### HOW TO COMPLETE THIS TASK
I'd like the entries that follow repeated exactly, with the pictures left out.
+ + + + +
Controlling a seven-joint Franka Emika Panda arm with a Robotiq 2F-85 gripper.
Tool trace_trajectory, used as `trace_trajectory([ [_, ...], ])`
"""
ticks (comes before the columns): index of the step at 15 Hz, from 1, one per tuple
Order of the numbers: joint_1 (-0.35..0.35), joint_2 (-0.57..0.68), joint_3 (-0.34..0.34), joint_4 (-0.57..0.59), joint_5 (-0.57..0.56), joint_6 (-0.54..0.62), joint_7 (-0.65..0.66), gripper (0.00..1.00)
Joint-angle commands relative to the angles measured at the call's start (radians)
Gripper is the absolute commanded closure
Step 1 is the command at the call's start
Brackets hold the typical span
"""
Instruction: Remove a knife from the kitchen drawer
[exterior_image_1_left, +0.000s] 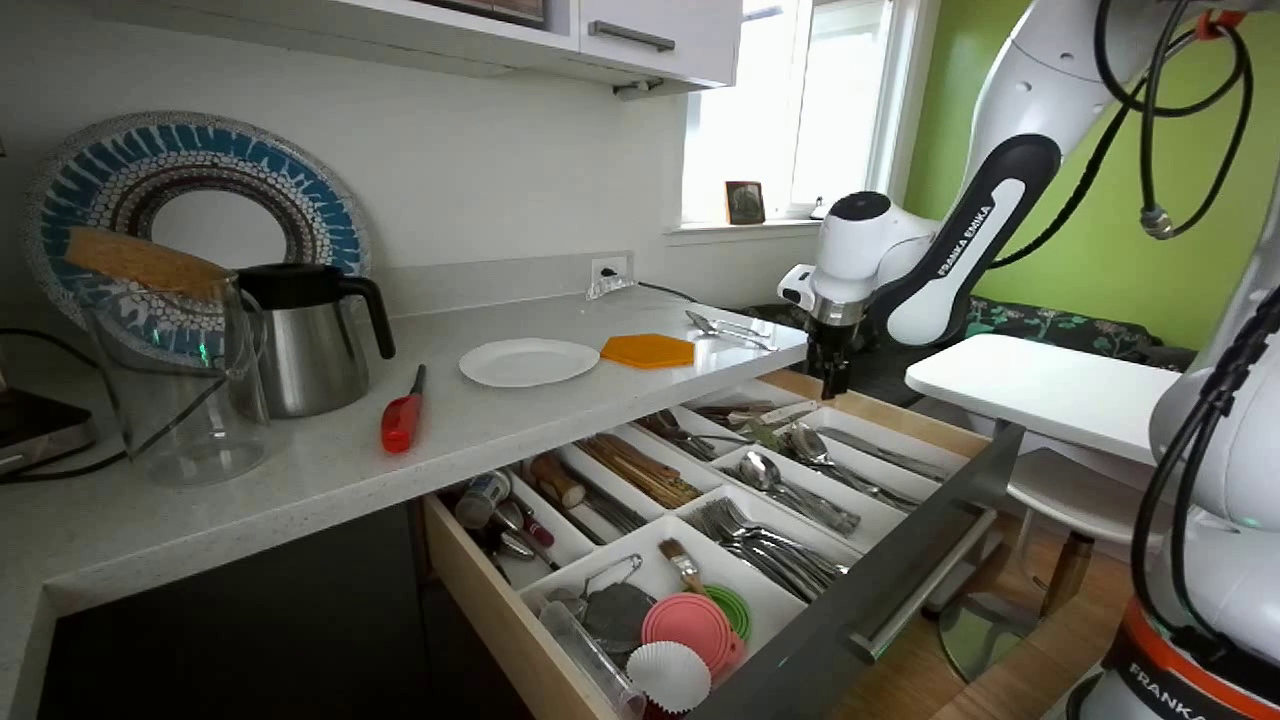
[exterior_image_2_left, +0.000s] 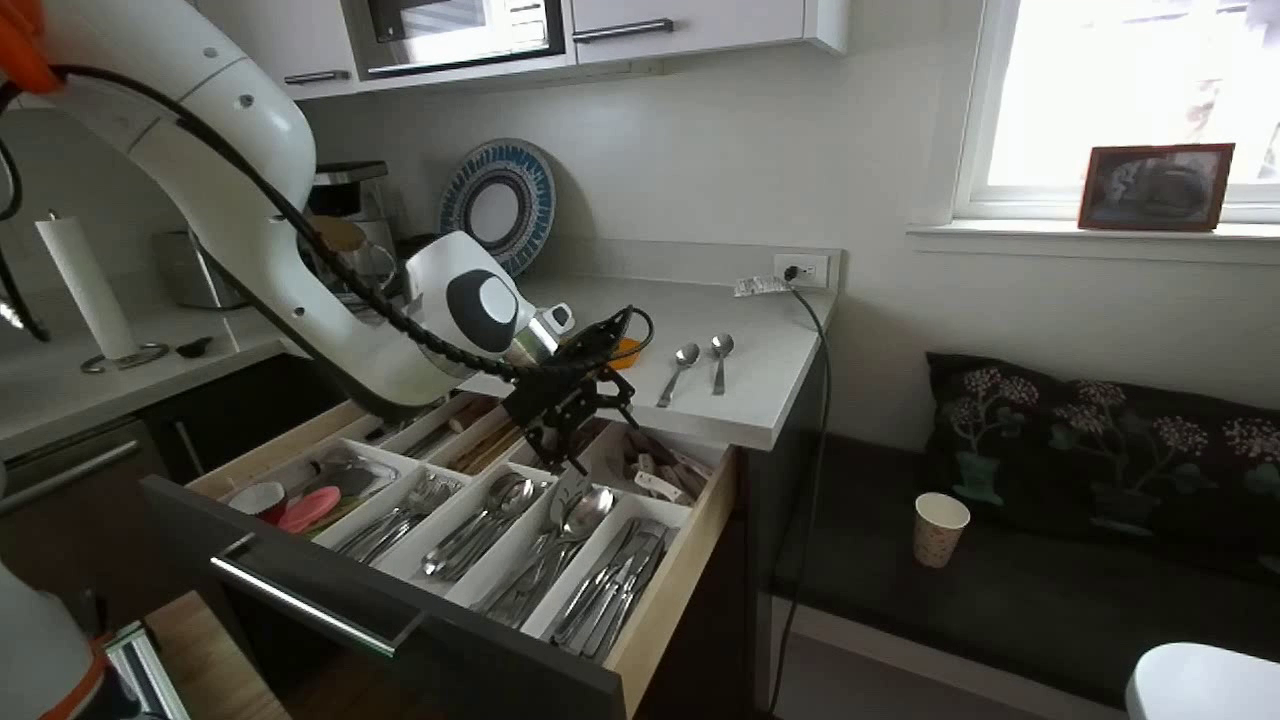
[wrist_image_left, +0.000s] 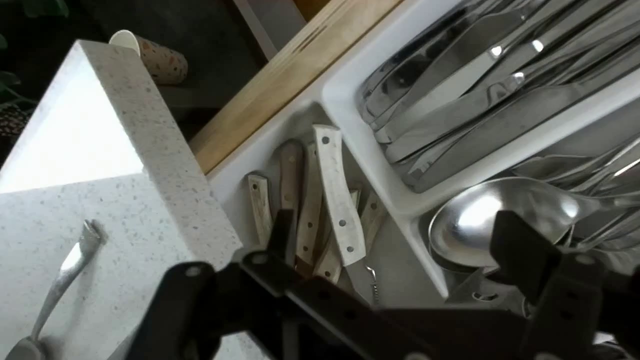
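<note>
The kitchen drawer stands open in both exterior views, with a dark grey front panel (exterior_image_1_left: 850, 600) (exterior_image_2_left: 480, 640) and pale-wood sides (wrist_image_left: 285, 82). In the wrist view, a knife with a pale riveted handle (wrist_image_left: 340, 195) lies on several wooden-handled knives in a white back compartment. Its blade is partly hidden by my gripper. Silvery table knives (wrist_image_left: 465, 100) (exterior_image_2_left: 615, 590) lie in the neighbouring compartment. My gripper (wrist_image_left: 397, 225) is open and empty, above the back corner of the drawer in both exterior views (exterior_image_1_left: 832, 388) (exterior_image_2_left: 603, 445). Its fingers are spread either side of the compartment divider.
The countertop (exterior_image_2_left: 745, 420) overhangs the drawer's back, close to my gripper. Two spoons (exterior_image_2_left: 700, 365), an orange hexagonal mat (exterior_image_1_left: 648, 350) and a white plate (exterior_image_1_left: 530, 362) lie on it. A large spoon (wrist_image_left: 480, 220) lies under one finger. A paper cup (exterior_image_2_left: 940, 528) stands beyond the drawer.
</note>
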Motion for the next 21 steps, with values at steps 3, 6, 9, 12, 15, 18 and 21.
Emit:
trace_trajectory([
  [3,0.000,0.014,0.000,0.011,0.009,0.005,-0.008,0.00],
  [6,0.001,0.031,0.011,0.001,0.020,0.022,-0.062,0.00],
  [9,-0.005,0.079,0.010,0.039,-0.005,0.071,-0.107,0.00],
  [12,-0.017,0.132,0.007,0.073,0.007,0.096,-0.122,0.04],
  [15,-0.028,0.178,0.002,0.116,0.000,0.113,-0.111,0.31],
  [18,-0.025,0.222,-0.020,0.165,-0.027,0.124,-0.078,0.51],
  [21,-0.016,0.266,-0.042,0.214,-0.052,0.126,-0.064,0.59],
])
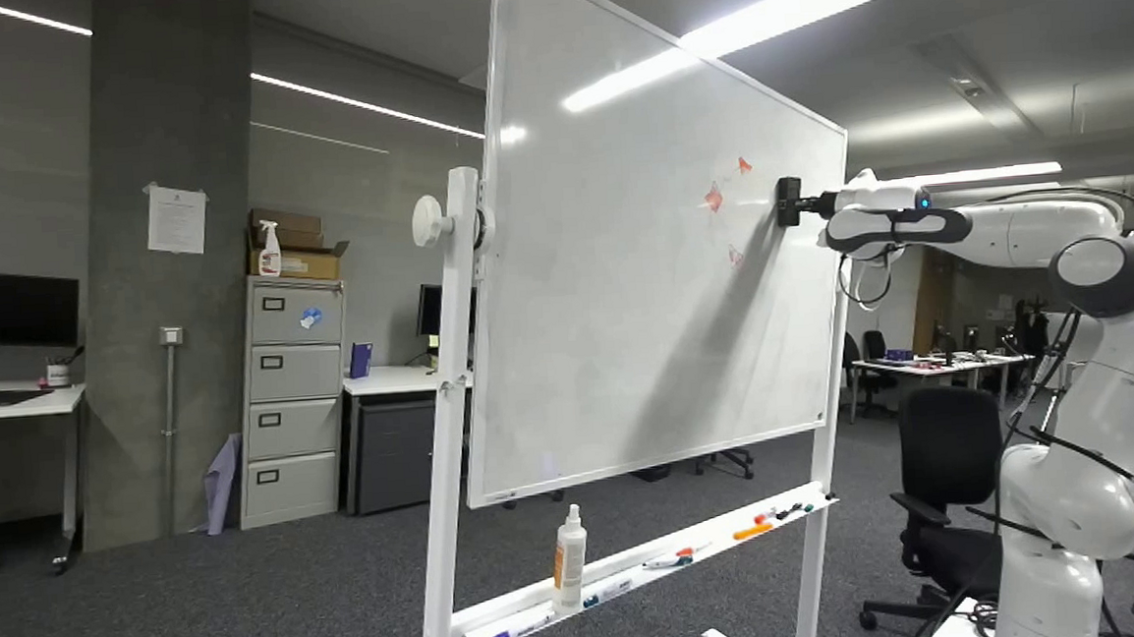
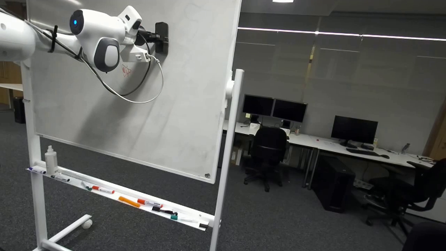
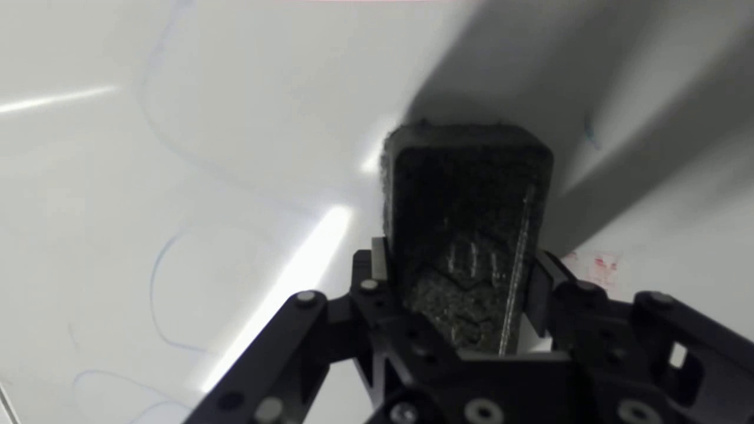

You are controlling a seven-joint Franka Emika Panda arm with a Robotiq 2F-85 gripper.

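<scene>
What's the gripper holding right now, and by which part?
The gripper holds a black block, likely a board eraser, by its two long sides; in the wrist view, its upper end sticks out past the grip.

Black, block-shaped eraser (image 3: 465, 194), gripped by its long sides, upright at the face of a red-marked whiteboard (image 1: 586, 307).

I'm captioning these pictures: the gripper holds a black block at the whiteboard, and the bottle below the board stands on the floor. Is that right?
Not quite: the bottle stands on the tray beneath the whiteboard, not on the floor, as both exterior views show. The gripper does hold a black block at the whiteboard.
</scene>
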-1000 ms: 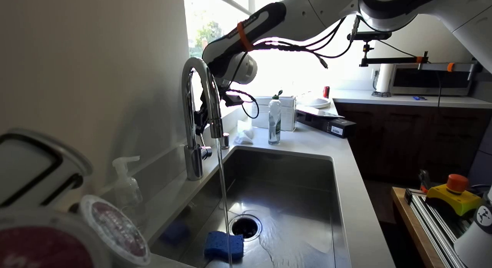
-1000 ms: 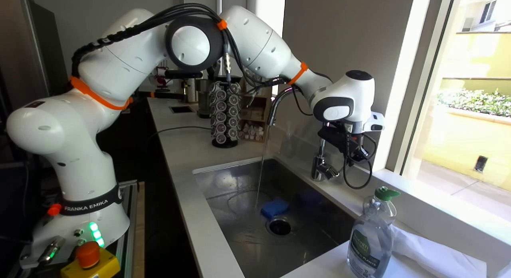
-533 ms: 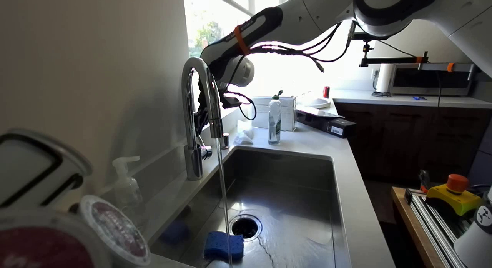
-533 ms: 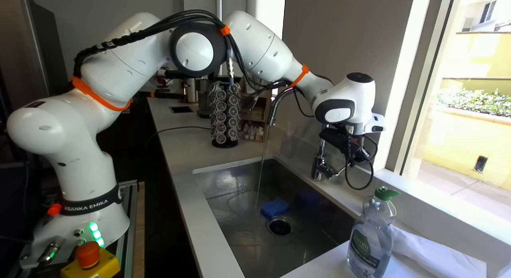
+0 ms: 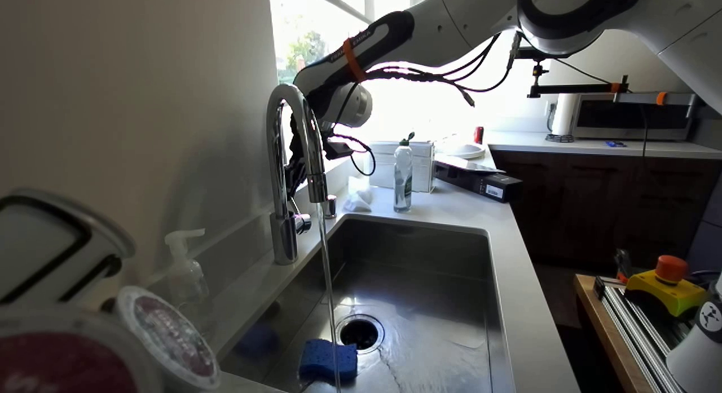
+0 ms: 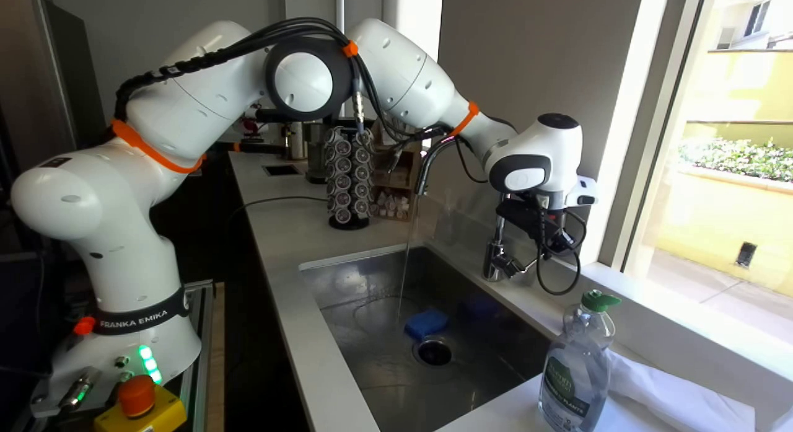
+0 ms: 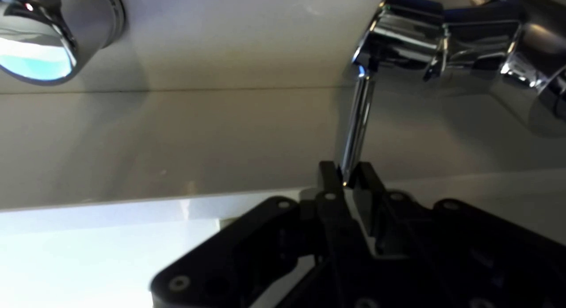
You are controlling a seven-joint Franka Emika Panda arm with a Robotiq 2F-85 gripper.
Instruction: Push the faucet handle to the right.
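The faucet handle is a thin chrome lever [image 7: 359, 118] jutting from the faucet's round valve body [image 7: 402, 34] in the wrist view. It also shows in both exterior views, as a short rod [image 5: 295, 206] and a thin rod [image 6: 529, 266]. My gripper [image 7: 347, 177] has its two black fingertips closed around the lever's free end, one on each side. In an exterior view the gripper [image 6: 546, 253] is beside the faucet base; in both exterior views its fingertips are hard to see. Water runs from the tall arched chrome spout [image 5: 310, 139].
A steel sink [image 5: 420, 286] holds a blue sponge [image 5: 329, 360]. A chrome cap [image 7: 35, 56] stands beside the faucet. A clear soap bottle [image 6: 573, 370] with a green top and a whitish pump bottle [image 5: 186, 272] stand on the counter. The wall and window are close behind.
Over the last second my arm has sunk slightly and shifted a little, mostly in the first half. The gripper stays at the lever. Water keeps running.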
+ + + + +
### RESPONSE FOR THIS EXERCISE
Controlling a seven-joint Franka Emika Panda arm with a Robotiq 2F-85 gripper.
Tool trace_trajectory, used as `trace_trajectory([ [_, ...], ])`
"""
ticks (comes before the columns): index of the step at 15 Hz, from 1, one per tuple
Order of the numbers: joint_1 (-0.35..0.35), joint_2 (-0.57..0.68), joint_3 (-0.34..0.34), joint_4 (-0.57..0.59), joint_5 (-0.57..0.56), joint_6 (-0.54..0.62), joint_7 (-0.65..0.66), gripper (0.00..1.00)
Joint-angle commands relative to the angles measured at the call's start (radians)
Gripper is the absolute commanded closure
Step 1 is the command at the call's start
Brackets hold the typical span
"""
Instruction: Remove a knife from the kitchen drawer
[exterior_image_1_left, +0.000s] 
[exterior_image_2_left, +0.000s] 
[wrist_image_left, +0.000s] 
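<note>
The kitchen drawer stands open in both exterior views, with a dark grey front panel (exterior_image_1_left: 850, 600) (exterior_image_2_left: 480, 640) and pale-wood sides (wrist_image_left: 285, 82). In the wrist view, a knife with a pale riveted handle (wrist_image_left: 340, 195) lies on several wooden-handled knives in a white back compartment. Its blade is partly hidden by my gripper. Silvery table knives (wrist_image_left: 465, 100) (exterior_image_2_left: 615, 590) lie in the neighbouring compartment. My gripper (wrist_image_left: 397, 225) is open and empty, above the back corner of the drawer in both exterior views (exterior_image_1_left: 832, 388) (exterior_image_2_left: 603, 445). Its fingers are spread either side of the compartment divider.
The countertop (exterior_image_2_left: 745, 420) overhangs the drawer's back, close to my gripper. Two spoons (exterior_image_2_left: 700, 365), an orange hexagonal mat (exterior_image_1_left: 648, 350) and a white plate (exterior_image_1_left: 530, 362) lie on it. A large spoon (wrist_image_left: 480, 220) lies under one finger. A paper cup (exterior_image_2_left: 940, 528) stands beyond the drawer.
</note>
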Motion for the next 21 steps, with values at steps 3, 6, 9, 12, 15, 18 and 21.
Emit:
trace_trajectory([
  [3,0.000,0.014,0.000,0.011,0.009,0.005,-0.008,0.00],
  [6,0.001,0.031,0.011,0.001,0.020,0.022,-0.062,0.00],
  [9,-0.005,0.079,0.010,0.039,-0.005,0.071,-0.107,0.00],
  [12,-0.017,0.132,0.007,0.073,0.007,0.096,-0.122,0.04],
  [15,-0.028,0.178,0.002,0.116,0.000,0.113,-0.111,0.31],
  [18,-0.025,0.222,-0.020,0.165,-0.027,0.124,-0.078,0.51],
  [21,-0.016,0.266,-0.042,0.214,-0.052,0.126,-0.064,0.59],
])

You are controlling a seven-joint Franka Emika Panda arm with a Robotiq 2F-85 gripper.

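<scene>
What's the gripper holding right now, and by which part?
The gripper holds a black block, likely a board eraser, by its two long sides; in the wrist view, its upper end sticks out past the grip.

Black, block-shaped eraser (image 3: 465, 194), gripped by its long sides, upright at the face of a red-marked whiteboard (image 1: 586, 307).

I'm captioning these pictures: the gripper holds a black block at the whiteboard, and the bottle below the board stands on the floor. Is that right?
Not quite: the bottle stands on the tray beneath the whiteboard, not on the floor, as both exterior views show. The gripper does hold a black block at the whiteboard.
</scene>
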-1000 ms: 
-1000 ms: 
-533 ms: 
-533 ms: 
+0 ms: 
+0 ms: 
+0 ms: 
You are controlling a seven-joint Franka Emika Panda arm with a Robotiq 2F-85 gripper.
Instruction: Push the faucet handle to the right.
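The faucet handle is a thin chrome lever [image 7: 359, 118] jutting from the faucet's round valve body [image 7: 402, 34] in the wrist view. It also shows in both exterior views, as a short rod [image 5: 295, 206] and a thin rod [image 6: 529, 266]. My gripper [image 7: 347, 177] has its two black fingertips closed around the lever's free end, one on each side. In an exterior view the gripper [image 6: 546, 253] is beside the faucet base; in both exterior views its fingertips are hard to see. Water runs from the tall arched chrome spout [image 5: 310, 139].
A steel sink [image 5: 420, 286] holds a blue sponge [image 5: 329, 360]. A chrome cap [image 7: 35, 56] stands beside the faucet. A clear soap bottle [image 6: 573, 370] with a green top and a whitish pump bottle [image 5: 186, 272] stand on the counter. The wall and window are close behind.
Over the last second my arm has sunk slightly and shifted a little, mostly in the first half. The gripper stays at the lever. Water keeps running.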

An answer has been given, and the exercise is complete.